Apparently Monday’s approach didn’t sit well either.
“We had a very poor night offensively,” Wedge said afterward. “We’ve had some tough nights this year offensively, but tonight was particularly disappointing. We gave away some ABs, we didn’t have people step up when they needed to step up. We had some opportunities.
“Bedard went out and pitched another fantastic ballgame. But these guys are going to have to find a way to get tougher up there, start squaring up some fastballs. They can’t feel sorry for themelves, can’t get down on themselves. The only way you’re going to get better is fight through it, be more aggressive and be tougher. Otherwise this game will beat the hell out of you.”
It’s easy to wonder how long Wedge will keep trying to squeeze something out of Chone Figgins, who went 0-for-3 while getting a spot start at third and now is 0-for-16 since Dustin Ackley’s arrival to drop his already dismal average to .186.

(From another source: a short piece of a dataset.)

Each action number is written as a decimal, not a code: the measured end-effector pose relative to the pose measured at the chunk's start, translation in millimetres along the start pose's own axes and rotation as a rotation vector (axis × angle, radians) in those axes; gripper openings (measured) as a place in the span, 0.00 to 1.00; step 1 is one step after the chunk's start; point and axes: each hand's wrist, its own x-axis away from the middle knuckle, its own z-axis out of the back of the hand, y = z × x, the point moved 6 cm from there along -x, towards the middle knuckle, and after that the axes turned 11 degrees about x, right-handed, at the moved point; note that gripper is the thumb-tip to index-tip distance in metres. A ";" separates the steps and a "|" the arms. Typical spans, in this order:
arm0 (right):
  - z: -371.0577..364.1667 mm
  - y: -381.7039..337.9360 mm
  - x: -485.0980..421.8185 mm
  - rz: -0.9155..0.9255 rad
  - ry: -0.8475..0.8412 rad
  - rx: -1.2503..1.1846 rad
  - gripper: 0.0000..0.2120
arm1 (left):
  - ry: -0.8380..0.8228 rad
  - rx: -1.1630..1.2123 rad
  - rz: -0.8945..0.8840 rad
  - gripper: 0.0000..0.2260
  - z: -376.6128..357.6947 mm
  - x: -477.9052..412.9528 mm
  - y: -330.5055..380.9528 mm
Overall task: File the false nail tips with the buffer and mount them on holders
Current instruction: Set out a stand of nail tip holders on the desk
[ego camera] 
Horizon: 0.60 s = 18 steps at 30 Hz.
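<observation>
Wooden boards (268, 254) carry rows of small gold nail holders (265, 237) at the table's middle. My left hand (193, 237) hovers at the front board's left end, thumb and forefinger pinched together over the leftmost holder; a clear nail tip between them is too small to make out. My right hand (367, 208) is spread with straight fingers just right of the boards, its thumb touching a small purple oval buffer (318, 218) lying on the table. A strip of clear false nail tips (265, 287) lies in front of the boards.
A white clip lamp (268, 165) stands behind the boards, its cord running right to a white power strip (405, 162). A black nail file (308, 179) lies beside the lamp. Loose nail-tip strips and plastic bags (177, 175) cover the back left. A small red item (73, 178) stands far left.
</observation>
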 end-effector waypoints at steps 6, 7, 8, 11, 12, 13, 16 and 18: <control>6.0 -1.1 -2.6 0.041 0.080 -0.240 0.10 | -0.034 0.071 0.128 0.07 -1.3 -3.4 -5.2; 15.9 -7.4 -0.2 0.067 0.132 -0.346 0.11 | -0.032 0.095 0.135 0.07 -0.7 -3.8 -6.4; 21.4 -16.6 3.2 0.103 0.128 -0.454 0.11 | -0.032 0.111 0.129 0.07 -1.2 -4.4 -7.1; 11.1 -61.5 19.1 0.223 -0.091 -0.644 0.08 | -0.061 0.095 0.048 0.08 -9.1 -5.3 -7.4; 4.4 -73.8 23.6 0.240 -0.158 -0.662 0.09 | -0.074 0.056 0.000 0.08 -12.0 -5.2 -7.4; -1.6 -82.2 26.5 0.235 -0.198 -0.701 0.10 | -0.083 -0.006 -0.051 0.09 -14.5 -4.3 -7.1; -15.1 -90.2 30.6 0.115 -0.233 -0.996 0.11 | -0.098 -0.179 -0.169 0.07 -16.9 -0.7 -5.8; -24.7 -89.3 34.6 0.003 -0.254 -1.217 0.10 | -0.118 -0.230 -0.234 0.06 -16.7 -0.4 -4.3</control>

Center fielder Franklin Gutierrez is another struggling hitter after his 0-for-3 leaft him at .197.
The Mariners got two hits from Mike Carp — a ringing double and a little nub single in front of the plate — and Ackley continued to impress with his 10th straight game reaching base. Otherwise, there wasn’t much to like in this one.
“To be a good offensive ballclub or to get out of the funk, you’ve got to go up there and be more aggressive and have that fighter’s mentality,” Wedge said. “It’s a controlled aggressiveness, but you’ve got to stick your nose in there. You can’t get caught up about what type of game we’re in, what the guy did ahead of you or what you did your last at-bat. You have to keep the mind in the now and get to it.”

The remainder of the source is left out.